Au niveau infrastructure, ça semble donc être du solide.
Cependant, au niveau fonctionnalités, je vais être obligé d’être d’accord avec mes pairs. Même 11 mois après, on a vite fait le tour… On a des VMs, des projets… et c’est tout.
Des défauts corrigés
La roadmap publique a été mise en ligne et il est possible de voter pour des fonctionnalités.
Ca avait été promis quasiment depuis le lancement : l’API publique et documentée a rapidement été mise en ligne et est disponible ici.
Au fil des mois, l’interface a elle aussi été améliorée. Possibilité de transférer des IPs publiques d’une machine à l’autre, ajout de disques plus gros pour les machines (500 Go si nécessaire au lieu de 100 par défaut).
Il est également possible d’avoir une gestion des utilisateurs avec une gestion des droits basique par projet que j’utilise beaucoup.
La gestion des groupes de sécurité (firewalling / flux réseau) ont été grandement améliorés. Au début on avait le choix qu’avec traffic web et traffic SSH, il y a maintenant plus d’options.
Mais d’autres toujours bien présents
Certains des points remontés dès le début sont malheureusement toujours absents. Stéphane Bortzmeyer avait reproché à nua.ge son absence d’IPv6, c’est toujours le cas. Je l’avais également remonté via le “chat”.
Le provider terraform (ou tout autre outil d’infrastructure as code) se fait toujours attendre. On a l’API mais c’est très “manuel”.
[Edit]Il existe un provider non officiel github.com/MKCG/terraform-provider-nuage. Son créateur m’a contacté pour me l’indiquer, ainsi que le fait qu’il n’avait pas l’intention de le maintenir. Cependant, comme il est open source, n’importe qui pourrait potentiellement le faire.
Plus grave, l’interface a plein de petites limitations très agaçantes (rarement, on peut les contourner par l’API).
Les projets
Il ne semble pas possible de modifier un projet existant. On doit le supprimer (et tout ce qu’il y a dedans) et en refaire un nouveau.

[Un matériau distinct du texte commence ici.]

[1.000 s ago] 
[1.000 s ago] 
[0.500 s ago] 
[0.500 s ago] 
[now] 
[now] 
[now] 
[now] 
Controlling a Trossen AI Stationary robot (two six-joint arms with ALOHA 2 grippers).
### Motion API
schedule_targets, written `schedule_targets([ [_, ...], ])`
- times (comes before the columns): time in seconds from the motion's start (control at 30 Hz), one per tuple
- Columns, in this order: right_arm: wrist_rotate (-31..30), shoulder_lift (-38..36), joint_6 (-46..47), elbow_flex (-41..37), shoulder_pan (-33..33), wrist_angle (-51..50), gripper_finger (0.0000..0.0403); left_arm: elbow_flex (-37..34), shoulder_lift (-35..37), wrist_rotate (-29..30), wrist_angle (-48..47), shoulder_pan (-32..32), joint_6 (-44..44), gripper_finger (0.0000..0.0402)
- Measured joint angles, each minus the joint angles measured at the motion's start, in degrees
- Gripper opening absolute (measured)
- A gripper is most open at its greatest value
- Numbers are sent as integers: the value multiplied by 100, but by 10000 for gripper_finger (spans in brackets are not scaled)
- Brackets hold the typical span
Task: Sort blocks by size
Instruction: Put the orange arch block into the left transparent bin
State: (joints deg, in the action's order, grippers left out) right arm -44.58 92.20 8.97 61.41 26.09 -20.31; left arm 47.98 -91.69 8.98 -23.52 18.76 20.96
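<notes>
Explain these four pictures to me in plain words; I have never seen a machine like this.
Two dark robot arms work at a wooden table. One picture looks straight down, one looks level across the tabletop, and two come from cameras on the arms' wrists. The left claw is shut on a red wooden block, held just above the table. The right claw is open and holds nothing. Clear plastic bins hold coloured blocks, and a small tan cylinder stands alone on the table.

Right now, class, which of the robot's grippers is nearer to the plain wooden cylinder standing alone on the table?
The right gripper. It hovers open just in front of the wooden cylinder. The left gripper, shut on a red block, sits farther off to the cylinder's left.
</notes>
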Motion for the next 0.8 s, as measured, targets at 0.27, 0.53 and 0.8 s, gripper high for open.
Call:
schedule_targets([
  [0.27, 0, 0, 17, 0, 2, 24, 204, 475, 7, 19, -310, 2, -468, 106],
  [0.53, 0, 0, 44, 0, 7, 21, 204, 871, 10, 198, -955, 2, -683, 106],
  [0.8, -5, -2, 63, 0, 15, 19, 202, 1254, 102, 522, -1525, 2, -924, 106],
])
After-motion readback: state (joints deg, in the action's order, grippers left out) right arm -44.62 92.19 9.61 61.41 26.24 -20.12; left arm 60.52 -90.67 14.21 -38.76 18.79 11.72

Toujours en parlant des projets, ils ont des quotas, fixés par défaut à 40 coeurs, 256 Go de RAM, 2 To de stockage et 20 IP publiques.
Je trouve cette fonctionnalité très utile ! Cependant, quel intérêt de les afficher dans l’UI au moment de la création du projet, s’il n’est possible de les modifier ? Les quotas sont donc immuables, à la hausse (admettons) comme à la baisse !
Les VMs
Encore plus grave, il n’est pas possible de modifier une machine virtuelle.
Dans l’interface, les seules actions possibles sont : allumer, éteindre, redémarrer. Impossible de changer sa taille en cours de route, même éteinte. Il faut la détruire et en refaire une autre. Vous avez intérêt à bien prévoir votre capacity planning…
J’ai dû réinstaller entièrement des serveurs elasticsearch trop gros à cause de ça et j’ai bien ragé. Je suis toujours en colère, je crois.
On aurait pu contourner le problème en ré-attachant les disques, sauf qu’ils ne sont pas détachables. Un disque appartient à une VM, point. Il est créé avec, détruit avec.
Cerise sur le gâteau, ça veut dire que ça compliquera aussi la réversibilité (pourtant un point capital dans le cloud…).
Enfin, c’est plus une problématique de poweruser / bidouilleur, mais il n’est pas possible de donner un nom “long” à une machine (mavm.domain.tld). C’est gênant, parce que la VM est ensuite déployée à l’aide de templates cloud-init et il est non trivial de changer le hostname en FQDN de manière pérenne.
En partie à cause de ça, j’ai été incapable d’installer Proxmox VE au dessus d’une installation Debian 11 fraîche (alors que j’avais réussi sur le IaaS de Scaleway).
Conclusion
Ca fonctionne et j’en ai abondamment profité.
J’utilise nua.ge depuis quasiment 1 an pour héberger des serveurs pour plusieurs associations auxquelles je participe, et je ne peux pas dire que je suis insatisfait du service rendu pour ces besoins basiques.
Oui, une bonne partie des promesses initiales sont là : l’interface est hyper simple, le billing est limpide, l’infra semble solide.
Cependant, si je n’avais pas mes crédits gratuits, est ce que j’aurais choisi nua.ge pour héberger ces associations ?
Car une fois l’enthousiasme des milliers d’euros de coupons et du parrainage retombés, il ne restera plus que les clients payant leurs factures.